PROVIDED DATA:
----

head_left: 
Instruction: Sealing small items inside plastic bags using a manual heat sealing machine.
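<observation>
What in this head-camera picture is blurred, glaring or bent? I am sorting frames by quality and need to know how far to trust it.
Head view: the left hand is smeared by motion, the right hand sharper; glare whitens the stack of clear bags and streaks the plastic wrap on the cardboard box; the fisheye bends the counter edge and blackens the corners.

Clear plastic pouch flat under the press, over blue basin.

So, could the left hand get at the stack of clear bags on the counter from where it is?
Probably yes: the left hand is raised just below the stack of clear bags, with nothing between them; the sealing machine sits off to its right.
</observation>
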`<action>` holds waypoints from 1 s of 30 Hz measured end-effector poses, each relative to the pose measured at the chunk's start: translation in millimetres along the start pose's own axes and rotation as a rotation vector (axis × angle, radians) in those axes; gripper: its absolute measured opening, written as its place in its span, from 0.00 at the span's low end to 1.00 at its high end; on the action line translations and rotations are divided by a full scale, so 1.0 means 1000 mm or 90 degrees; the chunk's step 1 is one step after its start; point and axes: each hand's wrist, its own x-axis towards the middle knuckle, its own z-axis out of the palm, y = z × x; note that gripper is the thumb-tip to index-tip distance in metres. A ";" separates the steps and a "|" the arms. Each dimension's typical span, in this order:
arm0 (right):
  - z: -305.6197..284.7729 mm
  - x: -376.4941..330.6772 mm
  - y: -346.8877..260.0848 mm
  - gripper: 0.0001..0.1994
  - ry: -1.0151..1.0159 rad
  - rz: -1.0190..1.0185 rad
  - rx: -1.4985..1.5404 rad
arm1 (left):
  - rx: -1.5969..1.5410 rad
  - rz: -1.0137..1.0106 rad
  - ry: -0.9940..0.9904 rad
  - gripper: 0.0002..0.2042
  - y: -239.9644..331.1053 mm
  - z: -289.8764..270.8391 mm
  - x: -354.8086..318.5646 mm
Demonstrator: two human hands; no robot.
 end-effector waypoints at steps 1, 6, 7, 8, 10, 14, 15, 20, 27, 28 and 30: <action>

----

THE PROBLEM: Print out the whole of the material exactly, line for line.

EXPECTED ANSWER:
head_left: 
Instruction: Sealing small items inside plastic bags using a manual heat sealing machine.
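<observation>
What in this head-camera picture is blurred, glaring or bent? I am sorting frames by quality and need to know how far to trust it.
Head view: the left hand is smeared by motion, the right hand sharper; glare whitens the stack of clear bags and streaks the plastic wrap on the cardboard box; the fisheye bends the counter edge and blackens the corners.

Clear plastic pouch flat under the press, over blue basin.

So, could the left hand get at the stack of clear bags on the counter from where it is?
Probably yes: the left hand is raised just below the stack of clear bags, with nothing between them; the sealing machine sits off to its right.
</observation>
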`<action>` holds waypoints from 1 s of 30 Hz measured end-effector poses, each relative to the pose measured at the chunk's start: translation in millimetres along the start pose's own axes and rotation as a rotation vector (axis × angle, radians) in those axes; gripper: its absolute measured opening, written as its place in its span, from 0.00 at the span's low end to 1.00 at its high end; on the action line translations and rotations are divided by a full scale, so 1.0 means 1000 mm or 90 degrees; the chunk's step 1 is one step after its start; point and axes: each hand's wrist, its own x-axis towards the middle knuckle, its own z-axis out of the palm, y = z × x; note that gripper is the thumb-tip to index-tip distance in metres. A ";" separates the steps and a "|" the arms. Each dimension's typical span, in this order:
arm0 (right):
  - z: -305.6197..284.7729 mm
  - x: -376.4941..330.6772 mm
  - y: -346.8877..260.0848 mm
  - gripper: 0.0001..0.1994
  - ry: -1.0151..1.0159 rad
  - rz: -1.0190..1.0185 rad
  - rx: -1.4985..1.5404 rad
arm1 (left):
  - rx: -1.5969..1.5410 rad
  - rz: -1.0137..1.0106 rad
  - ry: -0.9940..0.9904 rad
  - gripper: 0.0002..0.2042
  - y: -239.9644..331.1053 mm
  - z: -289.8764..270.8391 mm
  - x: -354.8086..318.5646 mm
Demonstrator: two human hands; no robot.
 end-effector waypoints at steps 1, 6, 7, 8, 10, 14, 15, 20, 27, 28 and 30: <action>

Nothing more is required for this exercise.